Thursday, May 5, 2011

Torture

When our elected officials - and the high-end advisors and cabinet chiefs who were not elected - talk about it, they call it "enhanced interrogation techniques."  If they talk about it at all, that is.  In the media, they call it "brutal."  Call it what you will, what it is is inflicting physical and psychological discomfort to break down a prisoner's will to resist questioning.

Some might call it expedient.  Others might call it unreliable.

There's one thing I've learned: you can't fully trust information discovered under torture.  The recipient of such treatment, if he is subjected to it too long, will say and do anything to make the torture stop.  That information may be right, and it might be bogus.  He will say anything.  Anything.  This was brought home to me, most surprisingly, in an episode of Star Trek TNG.  Captured and intensively interrogated by hostile Cardassians, Captain Picard begins to break down.  It being Star Trek and he being the head Good Guy, Picard is of course rescued...but later, discussing the matter with the ship's counselor, he admits that though he knew there were just four lights in the ceiling, the Cardassian's treatment was getting to him.  He could see, as the Cardassian insisted, that there might be five.  His world had begun to crumble, his grasp on his own will was slipping away.

How much will did Khalid Sheikh Mohammed have left after 183 trips to the waterboarding room?  The man spent as much time underwater as a Woods Hole submersible, maybe wondering if this time, the water wouldn't stop.

Held down, soaked, gasping for breath, exhausted.  What would you say to make it stop?  Are there four lights, or five?  Where is Osama bin Laden?  What would you say?

I think I might tell my questioners that the sky was hot pink with racing stripes, if I thought it would hold the bucket back for a few more minutes.  But that's me talking here and now, in a comfortable chair and no hostile hands on my neck.

We say that as Americans, we respect the human rights of all people equally.  Americans don't torture.  Prisoners have rights, prisoners though they be.  Even prisoners of war, under American law, are afforded certain guarantees of treatment.  This tends to slow down the process of extracting information from especially well informed prisoners, and that makes everyone cranky.  But fortunately for us, we have international friends who, even if they don't say that they do torturewon't mind lending us a room where we can conduct some enhanced interrogations of our own.

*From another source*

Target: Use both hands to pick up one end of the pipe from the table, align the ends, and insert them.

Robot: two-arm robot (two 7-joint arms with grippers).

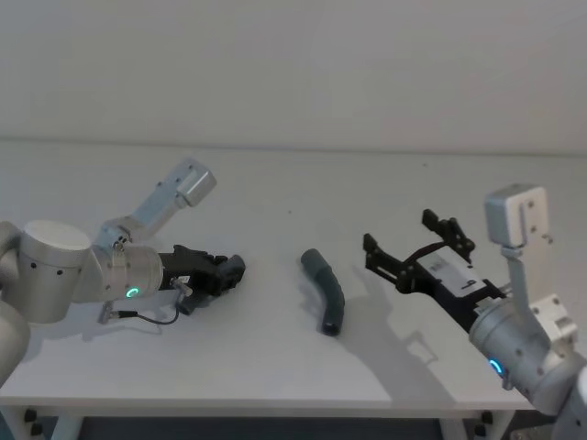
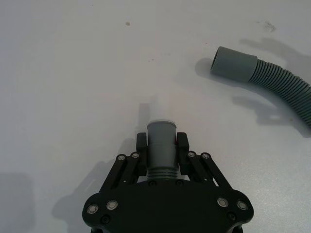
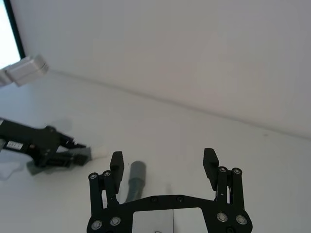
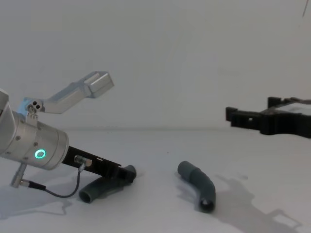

Finding bin Laden was the work of years.  Mohammed couldn't provide all the information, and of course once he was captured his information became increasingly out of date.  So subsequent prisoners provide more information - some of which, if Mohammed was lucky, corroborated his story.

I land in two places on the whole torture issue.  I hate it as an American.  I really believe it is completely beneath us as a nation to tolerate it, even for a moment.  Like the death penalty, it is a debasement of our nation's values, a throwback to a less-civilized time.

And then I see in my mind, the towers falling.  Planes plunging into places where they shouldn't go.  Calling home to be certain my mother wasn't in the Pentagon, getting another call from a friend who said he looked up as he was refueling his car, thinking to himself, "that's not a typical flight path around here."  I see in my mind the images of people captured by al Qaeda forces, accused of assorted bogus crimes, and having their heads sawn off as they struggle for one more breath.

But that's not torture.  That's murder.  The only common element here is that the victim just wants to live.  At least under the American program, you have that option.  You still have the chance to live, to redeem yourself, to give up your pride and your commitment to an oppressive regime, to turn your life around.  In fact, under the American program, you're pretty sure that you actually will live.  Under al Qaeda, no such guarantees.

I'm about ready to advocate for even harsher treatment of a few al Qaeda operatives.  I lean farther away from the information gathering aspects of torture, farther toward the punishment aspects.  I won't write them down here.  It poisons my mind enough just to think of them, no point in adding that to yours, too.

I'm about ready.  I'm not entirely ready.  I'm not willing to stop being an American.  I'm not ready to give up that universal respect for everyone, those underlying Christian ideals that are the ethical basis of so much of America's foundation.  But al Qaeda is pushing me farther and farther.

It galls me, more than anything, to know that their treatment of us would make me more like them.